== TASK GOAL ==
Line by line, check the data for the string "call" and state how many lines have it, nothing more.

== DATA ==
________________________________________

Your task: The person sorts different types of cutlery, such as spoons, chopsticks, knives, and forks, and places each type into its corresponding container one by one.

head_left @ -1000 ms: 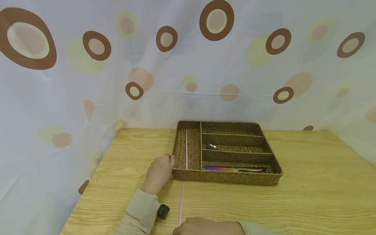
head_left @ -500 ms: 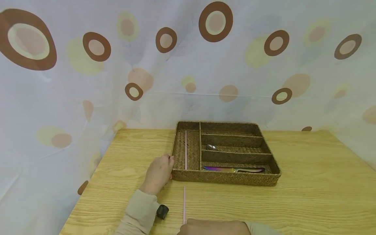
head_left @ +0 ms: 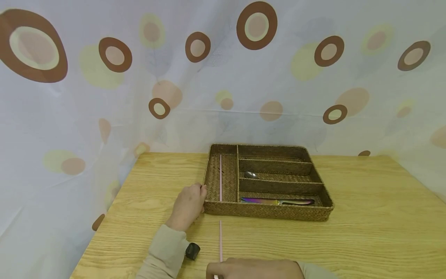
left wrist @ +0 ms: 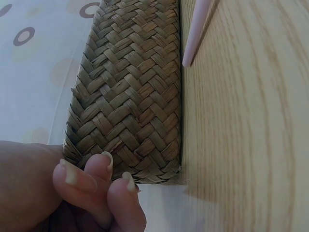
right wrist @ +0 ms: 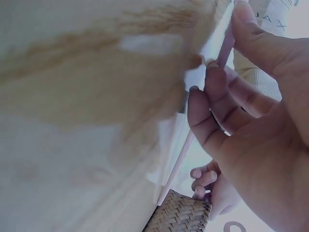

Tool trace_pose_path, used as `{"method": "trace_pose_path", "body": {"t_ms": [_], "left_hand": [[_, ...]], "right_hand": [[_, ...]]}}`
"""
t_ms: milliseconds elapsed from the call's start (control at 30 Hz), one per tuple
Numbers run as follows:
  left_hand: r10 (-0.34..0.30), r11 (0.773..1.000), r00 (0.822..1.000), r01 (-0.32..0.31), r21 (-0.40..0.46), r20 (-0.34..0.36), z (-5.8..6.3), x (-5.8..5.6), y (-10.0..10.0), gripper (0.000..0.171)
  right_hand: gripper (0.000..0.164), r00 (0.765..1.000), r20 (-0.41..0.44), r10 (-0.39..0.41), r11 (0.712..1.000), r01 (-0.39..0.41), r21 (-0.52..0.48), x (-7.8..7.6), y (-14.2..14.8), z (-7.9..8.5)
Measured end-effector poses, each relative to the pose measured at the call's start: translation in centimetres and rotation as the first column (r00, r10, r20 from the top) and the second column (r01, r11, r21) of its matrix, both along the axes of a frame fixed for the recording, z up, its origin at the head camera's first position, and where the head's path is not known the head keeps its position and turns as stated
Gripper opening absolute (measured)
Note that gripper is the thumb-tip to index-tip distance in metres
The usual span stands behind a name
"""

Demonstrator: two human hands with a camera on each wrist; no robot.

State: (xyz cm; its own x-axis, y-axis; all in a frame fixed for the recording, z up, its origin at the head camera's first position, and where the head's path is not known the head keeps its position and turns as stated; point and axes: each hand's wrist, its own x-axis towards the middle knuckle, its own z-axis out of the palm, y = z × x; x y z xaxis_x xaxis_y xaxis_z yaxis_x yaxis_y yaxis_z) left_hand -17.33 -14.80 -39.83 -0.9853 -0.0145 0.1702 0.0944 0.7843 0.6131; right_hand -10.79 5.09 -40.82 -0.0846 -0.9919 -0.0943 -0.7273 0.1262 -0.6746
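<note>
A woven cutlery tray (head_left: 268, 211) with several compartments rests on the table. My left hand (head_left: 187, 206) holds its near left corner; in the left wrist view curled fingers (left wrist: 123, 198) lie against the tray's woven wall (left wrist: 130, 92). At the bottom of the head view, my right hand (head_left: 259, 269) pinches a pink chopstick (head_left: 220, 241) between thumb and fingers, seen too in the right wrist view, where the chopstick (right wrist: 177, 162) points at the tray. Its far tip lies just short of the tray's front wall. Another pink chopstick (head_left: 220, 180) lies in the left compartment.
A knife with a rainbow blade (head_left: 258, 200) lies in the front compartment, a spoon (head_left: 251, 174) in the middle one. Wood table (head_left: 369, 217) extends around the tray. A patterned white cloth (head_left: 223, 77) hangs behind and along the sides.
The chopstick in my right hand has swung slightly, its far tip shifting a little right and now pointing straight ahead. My right hand has moved slightly right. My left hand and the tray have stayed put.
</note>
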Motion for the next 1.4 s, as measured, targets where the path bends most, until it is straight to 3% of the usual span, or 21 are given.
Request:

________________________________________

== WRITTEN RESPONSE ==
2